Unfortunately, the Yoshina cherry trees that the city is famous for were not yet in bloom. We were told it would likely be another week or two before they were. Next time we are in the vicinity in late March or Early April we will check that they are in bloom and then spend a few days exploring Macon at its pinkest.

We had a wonderful weekend at the state park and lured our daughter and her boyfriend out to camp on Sunday with the promise of a large breakfast over the fire and plenty of fresh air and hiking.

Near the campground is an old mill that was converted to an old power station. Now it’s just a cool, abandoned building.

We drove up to the dam then walked down the other side of the river, opposite the campground. They have great trails along the river with lots of great spots to enjoy the falls that just keep going and going.

Then you can return through the woods for a little variation. Check out this very crooked tree.

We decided we could do with a little more walking to work off that big breakfast so we drove 9 miles to Indian Springs State Park. It has some great buildings built by the CCC, Civilian Conservation Corp, in the 30’s. This is the back of what is now the museum. I love the rock used.

The spring is under a dome inside this springhouse.

We thought we might walk around the lake but instead found this.

Apparently they drained the lake to repair the dam’s valve; glad we didn’t choose to camp here. The park does have a nice little falls near the entrance.

Indian Springs was an OK place to kill an hour and worth seeing but High Falls definitely stole the show. There is a private and free nature center with trails and animal exhibits between the two state parks called Dauset Trails. We didn’t have time to visit this trip but it got rave reviews and we’ll definitely check it out next time we are in the area.

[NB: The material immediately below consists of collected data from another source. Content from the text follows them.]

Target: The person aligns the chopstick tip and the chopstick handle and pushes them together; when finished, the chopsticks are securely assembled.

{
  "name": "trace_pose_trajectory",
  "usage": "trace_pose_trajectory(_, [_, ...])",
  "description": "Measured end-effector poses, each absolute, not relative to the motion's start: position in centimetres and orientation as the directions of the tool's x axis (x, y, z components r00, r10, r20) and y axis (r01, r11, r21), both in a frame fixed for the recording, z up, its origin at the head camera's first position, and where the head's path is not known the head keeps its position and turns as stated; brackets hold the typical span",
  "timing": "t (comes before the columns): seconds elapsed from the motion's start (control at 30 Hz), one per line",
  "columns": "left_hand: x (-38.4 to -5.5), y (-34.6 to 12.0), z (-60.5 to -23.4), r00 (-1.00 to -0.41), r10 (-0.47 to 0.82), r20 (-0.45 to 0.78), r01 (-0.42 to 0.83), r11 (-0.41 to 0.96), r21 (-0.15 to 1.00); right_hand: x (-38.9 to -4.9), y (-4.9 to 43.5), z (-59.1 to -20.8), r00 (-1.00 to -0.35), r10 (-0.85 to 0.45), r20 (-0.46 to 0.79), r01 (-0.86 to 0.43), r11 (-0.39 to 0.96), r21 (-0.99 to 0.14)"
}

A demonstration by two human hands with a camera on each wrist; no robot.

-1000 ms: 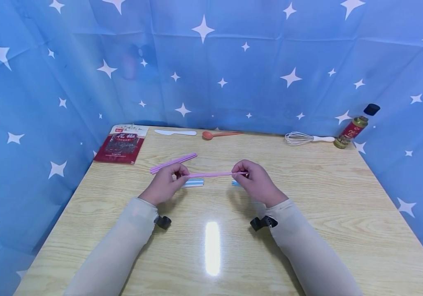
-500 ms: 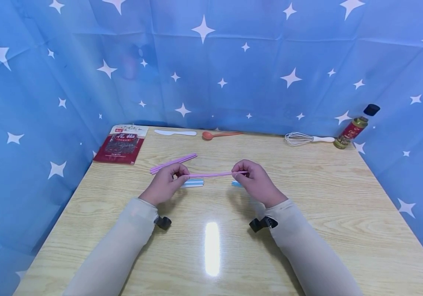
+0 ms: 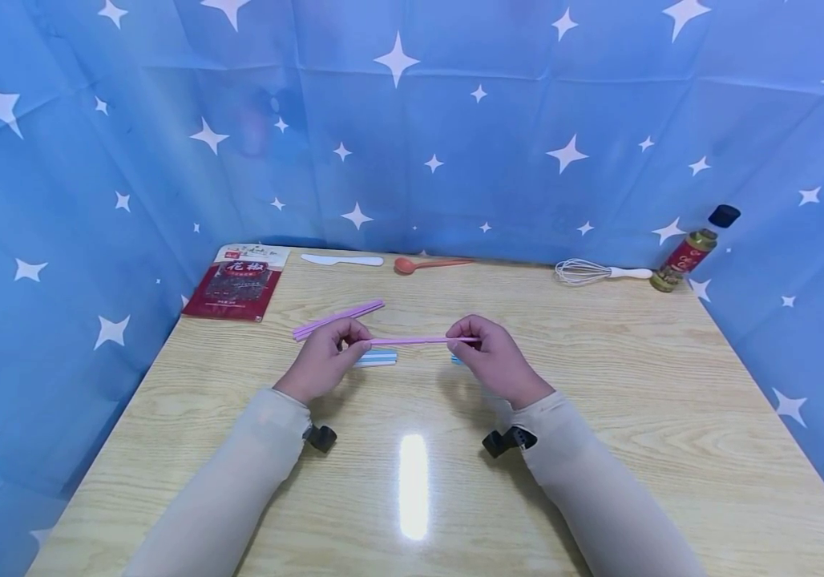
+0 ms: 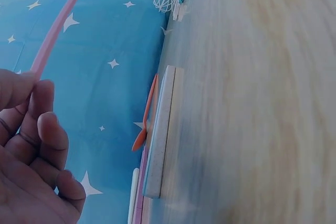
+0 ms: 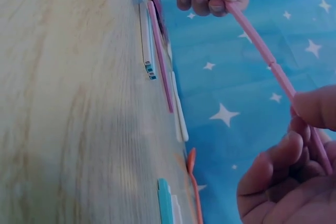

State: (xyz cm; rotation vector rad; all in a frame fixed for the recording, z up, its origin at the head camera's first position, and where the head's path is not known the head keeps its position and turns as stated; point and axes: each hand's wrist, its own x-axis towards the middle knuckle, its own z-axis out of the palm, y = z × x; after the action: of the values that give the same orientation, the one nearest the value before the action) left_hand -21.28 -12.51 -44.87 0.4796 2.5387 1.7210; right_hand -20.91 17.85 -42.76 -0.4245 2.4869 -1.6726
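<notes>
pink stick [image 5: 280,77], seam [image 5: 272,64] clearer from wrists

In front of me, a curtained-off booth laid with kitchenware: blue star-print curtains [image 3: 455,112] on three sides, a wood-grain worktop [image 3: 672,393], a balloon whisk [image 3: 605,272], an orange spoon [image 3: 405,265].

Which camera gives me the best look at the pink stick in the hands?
The right wrist view: the pink stick looks large and its seam shows clearly. The head view shows it small and thin; the left wrist view shows it large, but running to the top edge.
</notes>
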Motion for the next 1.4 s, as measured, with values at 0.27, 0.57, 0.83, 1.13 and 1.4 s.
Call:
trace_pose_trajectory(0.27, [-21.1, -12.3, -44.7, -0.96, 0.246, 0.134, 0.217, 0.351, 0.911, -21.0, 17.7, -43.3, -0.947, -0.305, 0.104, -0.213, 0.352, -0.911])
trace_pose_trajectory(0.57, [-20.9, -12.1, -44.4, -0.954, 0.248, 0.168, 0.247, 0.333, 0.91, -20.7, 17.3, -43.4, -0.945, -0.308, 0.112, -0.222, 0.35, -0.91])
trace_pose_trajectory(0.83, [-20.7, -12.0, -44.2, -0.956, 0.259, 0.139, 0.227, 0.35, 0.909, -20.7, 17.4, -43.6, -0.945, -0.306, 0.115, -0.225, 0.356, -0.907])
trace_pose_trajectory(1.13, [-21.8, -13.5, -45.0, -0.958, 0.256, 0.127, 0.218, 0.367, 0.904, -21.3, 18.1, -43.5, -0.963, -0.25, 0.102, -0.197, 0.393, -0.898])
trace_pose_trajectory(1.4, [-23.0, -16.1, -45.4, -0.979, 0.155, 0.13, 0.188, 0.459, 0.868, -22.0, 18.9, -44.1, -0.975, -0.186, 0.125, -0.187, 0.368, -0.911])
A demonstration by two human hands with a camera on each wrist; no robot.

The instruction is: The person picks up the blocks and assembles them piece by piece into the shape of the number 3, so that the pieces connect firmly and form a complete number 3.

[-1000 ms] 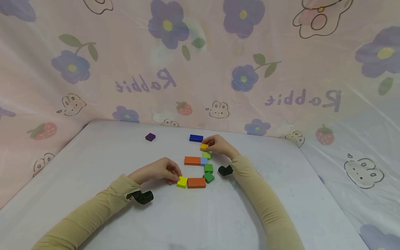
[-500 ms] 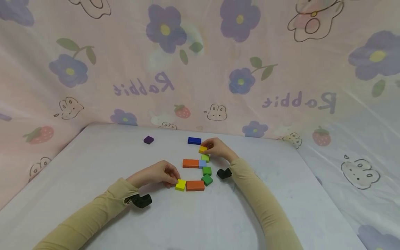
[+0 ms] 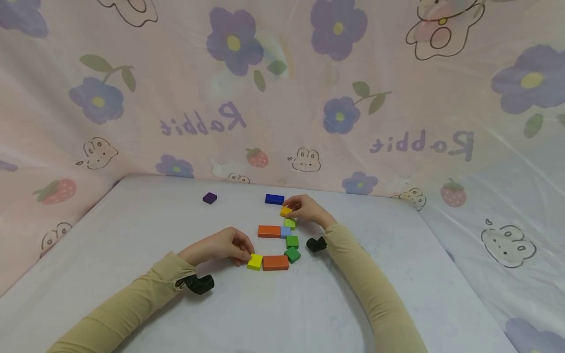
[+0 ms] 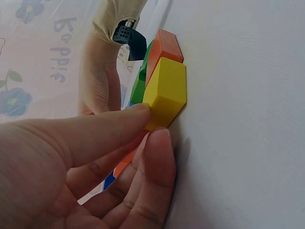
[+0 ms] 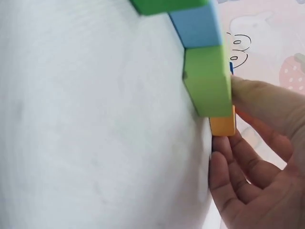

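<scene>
My left hand (image 3: 222, 245) pinches the near corner of a yellow block (image 4: 167, 90) between thumb and fingertip. That block stands at the left end of the front row, beside an orange-red block (image 3: 275, 263). Farther back, the thumb and fingers of my right hand (image 3: 309, 210) hold an amber block (image 5: 222, 125). It sits just behind a light green block (image 5: 207, 81) and close to a dark blue block (image 3: 274, 199). A light blue block (image 3: 286, 232) and two green blocks, one middle (image 3: 292, 242) and one front (image 3: 292, 254), continue the column toward the front row.
A second orange-red block (image 3: 269, 231) lies left of the light blue one. One dark purple block (image 3: 210, 198) rests apart at the back left of the white table (image 3: 353, 304). A printed curtain (image 3: 282, 98) hangs behind the table.
The head view has tilted slightly, so everything sits a little lower in it. Both hands keep their hold, and the blocks stay in the same arrangement.
</scene>
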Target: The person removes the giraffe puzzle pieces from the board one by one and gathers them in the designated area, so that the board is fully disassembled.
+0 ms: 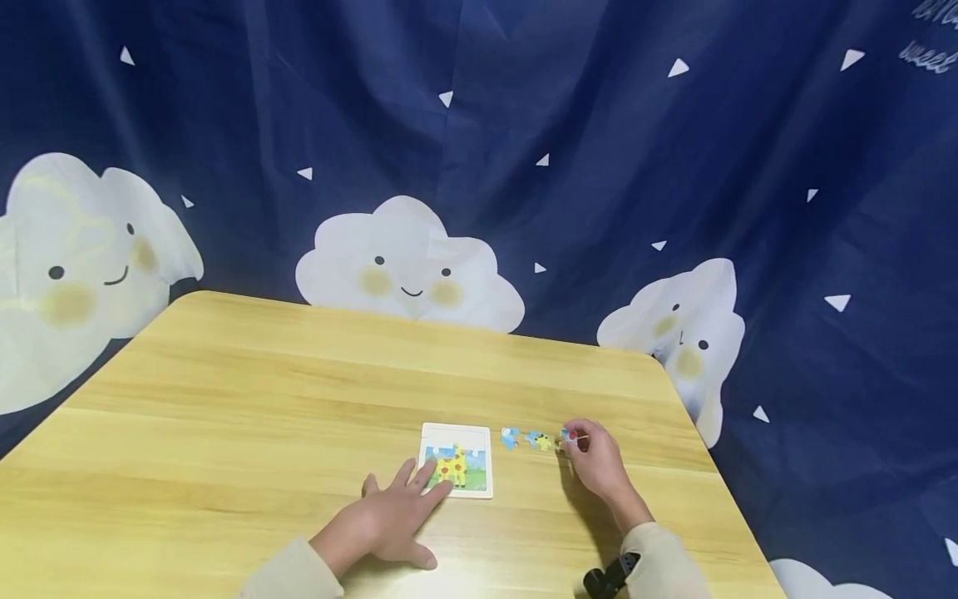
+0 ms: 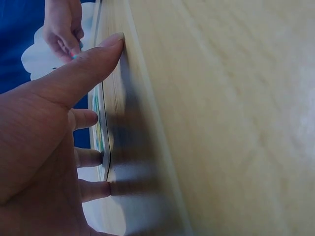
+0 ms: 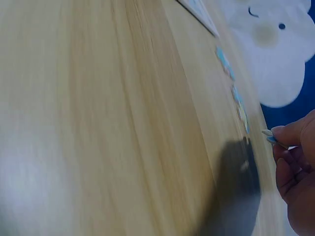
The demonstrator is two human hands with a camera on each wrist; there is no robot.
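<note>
A white-framed puzzle board [image 1: 490,466] lies on the table, with a yellow giraffe with red spots [image 1: 458,467] in its lower part and a bare white strip on top. My left hand [image 1: 392,516] is spread, fingers straight, fingertips on the board's lower left side; the left wrist view shows its thumb [image 2: 93,66] apart from the others. To the right of the board, my right hand [image 1: 599,462] pinches a small blue puzzle piece with a red spot [image 1: 571,435], held above the table in the right wrist view. The fingers hide part of that piece.
Between board and right hand lie a blue and white puzzle piece [image 1: 510,438] and a blue and yellow one [image 1: 539,440]. The wooden table [image 1: 247,391] has rounded far corners. A dark blue curtain [image 1: 569,108] with smiling clouds hangs behind it.
</note>
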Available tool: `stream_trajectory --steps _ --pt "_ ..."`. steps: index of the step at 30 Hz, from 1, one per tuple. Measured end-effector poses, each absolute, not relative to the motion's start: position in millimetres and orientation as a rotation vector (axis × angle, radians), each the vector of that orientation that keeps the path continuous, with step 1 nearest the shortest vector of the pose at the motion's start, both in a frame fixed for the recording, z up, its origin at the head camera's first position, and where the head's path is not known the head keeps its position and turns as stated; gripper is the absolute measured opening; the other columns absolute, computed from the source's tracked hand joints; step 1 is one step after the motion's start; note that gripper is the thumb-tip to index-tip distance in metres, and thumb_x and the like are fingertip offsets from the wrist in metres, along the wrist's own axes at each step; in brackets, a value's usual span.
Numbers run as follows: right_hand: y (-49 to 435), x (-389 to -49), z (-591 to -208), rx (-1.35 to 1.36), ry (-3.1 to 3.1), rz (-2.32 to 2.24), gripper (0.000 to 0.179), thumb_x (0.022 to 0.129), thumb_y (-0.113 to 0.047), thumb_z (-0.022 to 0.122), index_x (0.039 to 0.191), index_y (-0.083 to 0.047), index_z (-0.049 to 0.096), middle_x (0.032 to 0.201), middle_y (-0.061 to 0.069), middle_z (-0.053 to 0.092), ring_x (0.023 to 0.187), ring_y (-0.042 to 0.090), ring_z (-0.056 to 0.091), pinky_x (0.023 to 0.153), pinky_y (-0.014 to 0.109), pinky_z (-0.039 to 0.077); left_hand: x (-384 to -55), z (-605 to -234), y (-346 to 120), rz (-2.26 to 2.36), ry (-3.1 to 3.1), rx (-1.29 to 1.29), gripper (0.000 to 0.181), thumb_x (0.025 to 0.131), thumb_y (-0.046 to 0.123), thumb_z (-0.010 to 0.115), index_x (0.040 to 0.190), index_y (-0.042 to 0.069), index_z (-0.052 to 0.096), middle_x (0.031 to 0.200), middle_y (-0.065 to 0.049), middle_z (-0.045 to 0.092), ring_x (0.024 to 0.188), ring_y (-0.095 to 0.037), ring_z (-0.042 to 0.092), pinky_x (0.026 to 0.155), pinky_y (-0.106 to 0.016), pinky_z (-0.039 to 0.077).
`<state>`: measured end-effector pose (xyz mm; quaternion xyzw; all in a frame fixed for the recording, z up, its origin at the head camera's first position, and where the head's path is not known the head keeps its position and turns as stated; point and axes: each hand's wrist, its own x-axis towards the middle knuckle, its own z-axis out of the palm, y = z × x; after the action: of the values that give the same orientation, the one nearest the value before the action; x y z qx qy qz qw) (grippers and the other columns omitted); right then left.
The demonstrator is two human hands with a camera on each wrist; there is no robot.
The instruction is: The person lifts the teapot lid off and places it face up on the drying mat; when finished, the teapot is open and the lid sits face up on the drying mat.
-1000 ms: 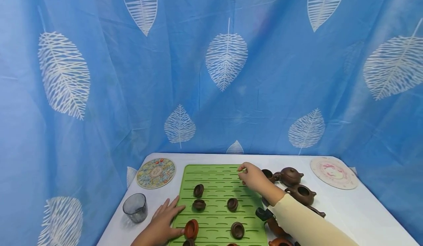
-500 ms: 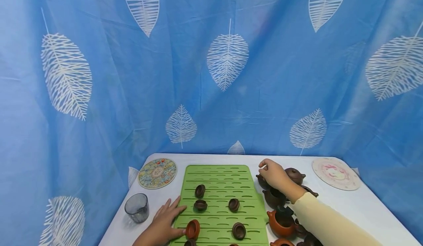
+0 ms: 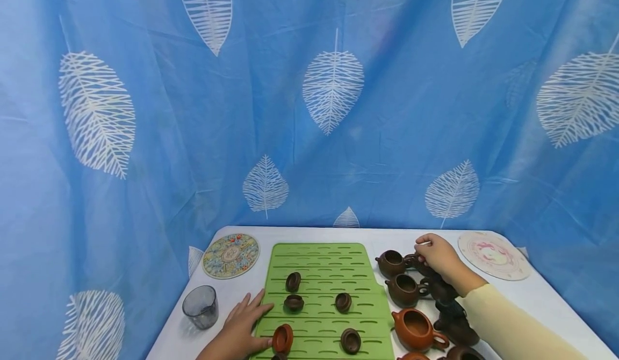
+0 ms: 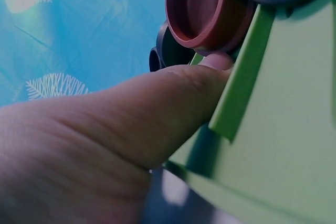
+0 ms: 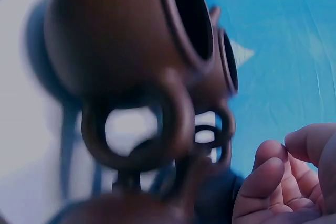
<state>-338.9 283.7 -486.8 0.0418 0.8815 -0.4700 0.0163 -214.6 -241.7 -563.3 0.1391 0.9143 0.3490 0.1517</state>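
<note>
My left hand (image 3: 240, 322) rests at the left edge of the green ribbed mat (image 3: 319, 266), fingers spread. In the left wrist view its thumb (image 4: 173, 87) lies at the mat's edge, the tip right by a reddish teapot lid (image 4: 197, 9); whether they touch I cannot tell. Several dark brown lids, among them one lid (image 3: 350, 340), lie tipped on the mat. My right hand (image 3: 437, 255) hovers above dark teapots at the back right, fingers loosely curled. The right wrist view shows nothing between its fingers (image 5: 262, 179); a lidless teapot (image 5: 121, 35) stands nearby.
Several teapots line the mat's right side, including a lidless brown teapot (image 3: 389, 262) and an orange teapot (image 3: 415, 338). A grey glass (image 3: 200, 311) stands at left. Round coasters lie behind, a patterned coaster (image 3: 230, 267) and a pink-white coaster (image 3: 493, 266). A blue curtain (image 3: 333, 188) hangs behind.
My right hand has moved rightward, from above the mat's back right corner, past the leftmost teapots, to above the dark teapots farther right. The left hand stays in place.
</note>
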Motion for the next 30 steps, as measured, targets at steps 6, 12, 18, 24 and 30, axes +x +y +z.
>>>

High Falls has two campgrounds, one near the lake and the one we stayed in near the river. It was $32 per day for a water and electric site. It was a well-cared for campground with the friendliest campground hosts. They welcomed us the first day and they delivered the firewood we bought to our site and refused to even let us help them unload it. We will definitely return.

2 thoughts on “Georgia

  1. The bent tree is actually a Native American trail marker. They are all over the Eastern US, however, it does seem that Georgia has more surviving ones. But that may be because, the author of the Mystery of the Trees, Don Wells lives in North Georgia.